Austrian horror Goodnight Mommy has been gathering some highly impressive reviews, ever since debuting at the Venice Film Festival last year. The film has already picked up a number of awards, and now it’s looking for the big one, an Oscar.
RADiUS is proud to announce that its art house horror film Goodnight Mommy has been selected as the Austrian entry for Best Foreign Language Film consideration at the 2016 Academy Awards. This coveted honor was decided by the representatives of the Association of the Film and Music Industry.
“With Goodnight Mommy, the filmmakers created a visually exciting and nerve-wracking film – equal parts horror and art-house. The clever and sometimes perverted bends and twists are as cleverly designed as they are elegantly staged,” said the Association of Film and Music Industry in a statement.
“It is a great honor for us to be the official Austrian submission for the 88th Academy Awards. We are extremely proud and very excited. When we set out to make this film, we had no idea how big things could become. Every movie starts small: one person (ok, two in our case) has an idea, on his own, all alone. Then, begins a long journey with no one knowing where it will end. Our journey has been incredible so far and we can only hope that it ends at this year’s Oscars,” said filmmakers Franz and Fiala.
The Academy of Motion Picture Arts and Sciences will select the five final nominees for Best Foreign Language Film in January. The 88th Academy Awards ceremony will take place on February 28, 2016 at Dolby Theatre in Los Angeles.
The film is about two twins whose Mother returns from a hospital operation with a bandaged face, but is it really their Mother underneath those bandages?

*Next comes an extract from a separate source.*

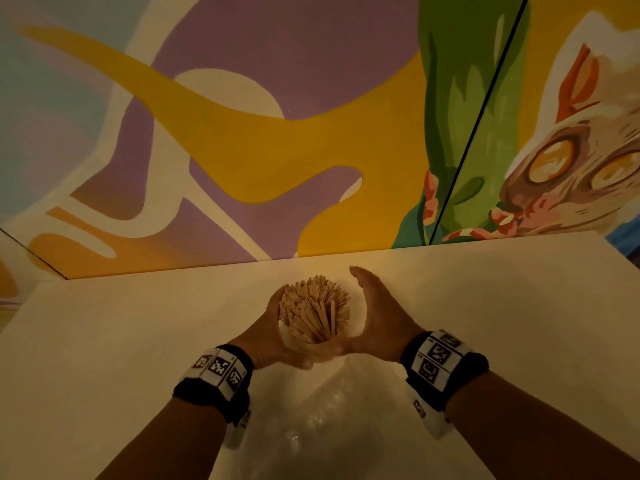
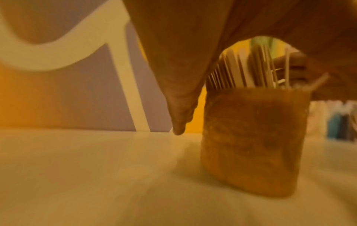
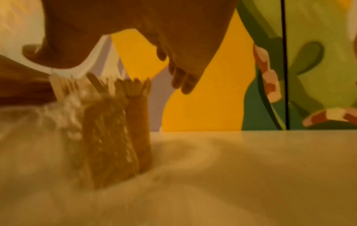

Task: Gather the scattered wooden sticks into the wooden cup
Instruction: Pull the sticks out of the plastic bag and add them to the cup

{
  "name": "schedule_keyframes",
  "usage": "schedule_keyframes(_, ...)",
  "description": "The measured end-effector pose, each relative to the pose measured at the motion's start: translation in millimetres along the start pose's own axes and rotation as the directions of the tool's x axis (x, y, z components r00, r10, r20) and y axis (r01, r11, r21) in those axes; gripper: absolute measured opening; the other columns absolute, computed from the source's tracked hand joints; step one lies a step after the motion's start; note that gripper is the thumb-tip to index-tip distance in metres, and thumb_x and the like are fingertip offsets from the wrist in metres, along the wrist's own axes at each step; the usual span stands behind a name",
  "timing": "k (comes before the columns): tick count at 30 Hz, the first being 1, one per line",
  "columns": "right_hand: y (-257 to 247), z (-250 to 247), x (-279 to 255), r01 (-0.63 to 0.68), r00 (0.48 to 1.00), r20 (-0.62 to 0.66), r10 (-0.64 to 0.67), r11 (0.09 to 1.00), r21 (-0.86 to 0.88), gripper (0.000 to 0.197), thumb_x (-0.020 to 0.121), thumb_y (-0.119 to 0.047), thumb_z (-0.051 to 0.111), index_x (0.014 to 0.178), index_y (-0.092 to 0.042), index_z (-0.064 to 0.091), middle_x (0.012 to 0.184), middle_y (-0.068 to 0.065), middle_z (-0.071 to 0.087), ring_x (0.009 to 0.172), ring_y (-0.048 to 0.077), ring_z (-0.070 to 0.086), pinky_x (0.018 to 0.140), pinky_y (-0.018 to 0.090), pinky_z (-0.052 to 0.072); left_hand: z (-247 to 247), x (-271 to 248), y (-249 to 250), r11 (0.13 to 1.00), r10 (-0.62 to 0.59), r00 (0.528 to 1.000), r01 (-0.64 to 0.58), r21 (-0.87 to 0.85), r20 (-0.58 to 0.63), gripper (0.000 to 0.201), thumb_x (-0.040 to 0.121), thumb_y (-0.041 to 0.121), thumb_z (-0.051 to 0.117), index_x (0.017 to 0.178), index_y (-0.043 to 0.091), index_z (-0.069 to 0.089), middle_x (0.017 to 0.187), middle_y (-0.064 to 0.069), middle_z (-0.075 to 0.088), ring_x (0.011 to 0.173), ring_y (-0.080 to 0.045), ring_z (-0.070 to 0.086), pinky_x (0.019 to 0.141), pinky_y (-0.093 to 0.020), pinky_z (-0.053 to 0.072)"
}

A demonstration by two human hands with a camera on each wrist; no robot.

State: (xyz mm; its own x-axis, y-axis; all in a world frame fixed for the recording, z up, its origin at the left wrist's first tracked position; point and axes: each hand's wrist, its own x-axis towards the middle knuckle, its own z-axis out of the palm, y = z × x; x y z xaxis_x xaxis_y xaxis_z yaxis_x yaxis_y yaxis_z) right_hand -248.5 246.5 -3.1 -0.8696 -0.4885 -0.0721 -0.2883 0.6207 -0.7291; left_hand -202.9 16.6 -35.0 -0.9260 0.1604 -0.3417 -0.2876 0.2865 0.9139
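Landmark: cup (image 1: 317,346), standing upright on the table (image 1: 138,323), roughly mid-table in the head view.

1. Left hand (image 1: 273,332). Left of the cup, touching it. My fingers curl round the far side of the stick bundle and my thumb lies across the cup's near wall. A wrapping hold, steadying.

2. Sticks (image 1: 313,308). In the cup, standing packed and fanned above its rim. I see none loose on the table.

3. Clear plastic sheet (image 1: 322,420). Near side of the cup, crumpled, flat on the table.

4. Right hand (image 1: 375,315). Right of the cup, fingers straight and together, palm facing the bundle, holding nothing. Whether the heel of it touches the cup I cannot tell.

Handling note, as I judge it: the gathering looks nearly finished. Best to press both palms inward gently to square the fan, keep the cup flat on the table, and let go slowly so no leaning stick tips out.
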Motion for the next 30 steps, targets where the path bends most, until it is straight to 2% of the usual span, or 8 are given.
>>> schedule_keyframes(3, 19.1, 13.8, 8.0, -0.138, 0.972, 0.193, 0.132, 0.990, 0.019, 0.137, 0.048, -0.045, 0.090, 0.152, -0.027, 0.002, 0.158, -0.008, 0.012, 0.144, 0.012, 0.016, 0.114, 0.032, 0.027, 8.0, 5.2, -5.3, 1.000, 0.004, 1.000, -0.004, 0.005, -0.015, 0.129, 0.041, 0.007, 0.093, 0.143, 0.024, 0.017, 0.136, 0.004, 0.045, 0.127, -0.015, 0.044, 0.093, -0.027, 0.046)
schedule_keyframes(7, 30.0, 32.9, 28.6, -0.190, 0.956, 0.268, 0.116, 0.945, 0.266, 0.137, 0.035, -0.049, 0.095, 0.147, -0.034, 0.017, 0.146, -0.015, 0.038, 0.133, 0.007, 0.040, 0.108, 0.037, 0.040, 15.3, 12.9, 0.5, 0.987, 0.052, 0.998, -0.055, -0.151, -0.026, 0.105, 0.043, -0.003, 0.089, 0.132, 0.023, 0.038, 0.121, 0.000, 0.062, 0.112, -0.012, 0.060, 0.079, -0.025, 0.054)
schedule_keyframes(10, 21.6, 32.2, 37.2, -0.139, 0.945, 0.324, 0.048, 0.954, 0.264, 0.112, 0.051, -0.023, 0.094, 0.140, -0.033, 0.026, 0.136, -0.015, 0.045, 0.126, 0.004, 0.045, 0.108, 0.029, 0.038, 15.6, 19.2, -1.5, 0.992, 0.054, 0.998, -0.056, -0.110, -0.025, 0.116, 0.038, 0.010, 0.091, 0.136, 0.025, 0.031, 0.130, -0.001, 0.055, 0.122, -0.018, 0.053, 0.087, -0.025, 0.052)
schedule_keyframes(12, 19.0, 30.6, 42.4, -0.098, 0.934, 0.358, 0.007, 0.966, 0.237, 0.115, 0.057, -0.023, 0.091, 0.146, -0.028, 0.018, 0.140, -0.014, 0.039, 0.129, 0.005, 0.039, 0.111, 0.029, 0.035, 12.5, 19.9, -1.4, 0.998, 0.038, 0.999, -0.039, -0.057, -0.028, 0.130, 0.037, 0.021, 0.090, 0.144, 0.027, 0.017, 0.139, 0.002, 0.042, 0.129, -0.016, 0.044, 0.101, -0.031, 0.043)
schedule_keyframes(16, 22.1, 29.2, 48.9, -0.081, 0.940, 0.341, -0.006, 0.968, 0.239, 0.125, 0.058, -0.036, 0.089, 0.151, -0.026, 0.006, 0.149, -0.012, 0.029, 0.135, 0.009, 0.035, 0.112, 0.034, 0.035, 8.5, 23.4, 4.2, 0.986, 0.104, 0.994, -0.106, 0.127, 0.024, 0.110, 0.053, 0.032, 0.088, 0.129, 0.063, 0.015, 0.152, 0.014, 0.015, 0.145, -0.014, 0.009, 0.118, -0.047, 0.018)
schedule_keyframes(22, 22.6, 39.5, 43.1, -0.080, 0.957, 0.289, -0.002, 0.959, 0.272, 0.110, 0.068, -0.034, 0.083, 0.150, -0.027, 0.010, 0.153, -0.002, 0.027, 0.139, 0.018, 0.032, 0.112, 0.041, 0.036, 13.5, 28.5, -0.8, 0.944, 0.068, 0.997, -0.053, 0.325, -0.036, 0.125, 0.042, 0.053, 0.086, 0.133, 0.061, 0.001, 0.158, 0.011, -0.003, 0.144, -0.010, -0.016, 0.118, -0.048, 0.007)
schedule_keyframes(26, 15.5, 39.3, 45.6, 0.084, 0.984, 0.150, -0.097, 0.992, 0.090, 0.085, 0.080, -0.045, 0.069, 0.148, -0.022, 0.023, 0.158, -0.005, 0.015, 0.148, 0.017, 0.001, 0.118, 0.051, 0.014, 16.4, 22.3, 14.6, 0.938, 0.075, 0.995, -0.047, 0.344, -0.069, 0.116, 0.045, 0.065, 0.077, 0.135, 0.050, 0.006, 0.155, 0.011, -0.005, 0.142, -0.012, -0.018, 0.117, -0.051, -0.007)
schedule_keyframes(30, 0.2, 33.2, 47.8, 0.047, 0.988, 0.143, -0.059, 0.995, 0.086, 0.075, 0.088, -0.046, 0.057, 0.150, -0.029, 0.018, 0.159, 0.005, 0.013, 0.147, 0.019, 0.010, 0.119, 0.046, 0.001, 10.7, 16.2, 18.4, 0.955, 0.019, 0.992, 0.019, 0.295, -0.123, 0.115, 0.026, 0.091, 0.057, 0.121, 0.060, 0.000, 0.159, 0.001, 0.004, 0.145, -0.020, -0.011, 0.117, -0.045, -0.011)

Goodnight Mommy is written and directed by Severin Fiala and Veronika Franz. The cast includes Susanne Wuest, and real-life twins Elias Schwarz and Lukas Schwarz.
In the heat of the summer. A lonesome house in the countryside between woods and corn fields. Nine-year-old twin brothers are waiting for their mother. When she comes home, bandaged after cosmetic surgery, nothing is like before. The children start to doubt that this woman is actually their mother. It emerges an existential struggle for identity and fundamental trust.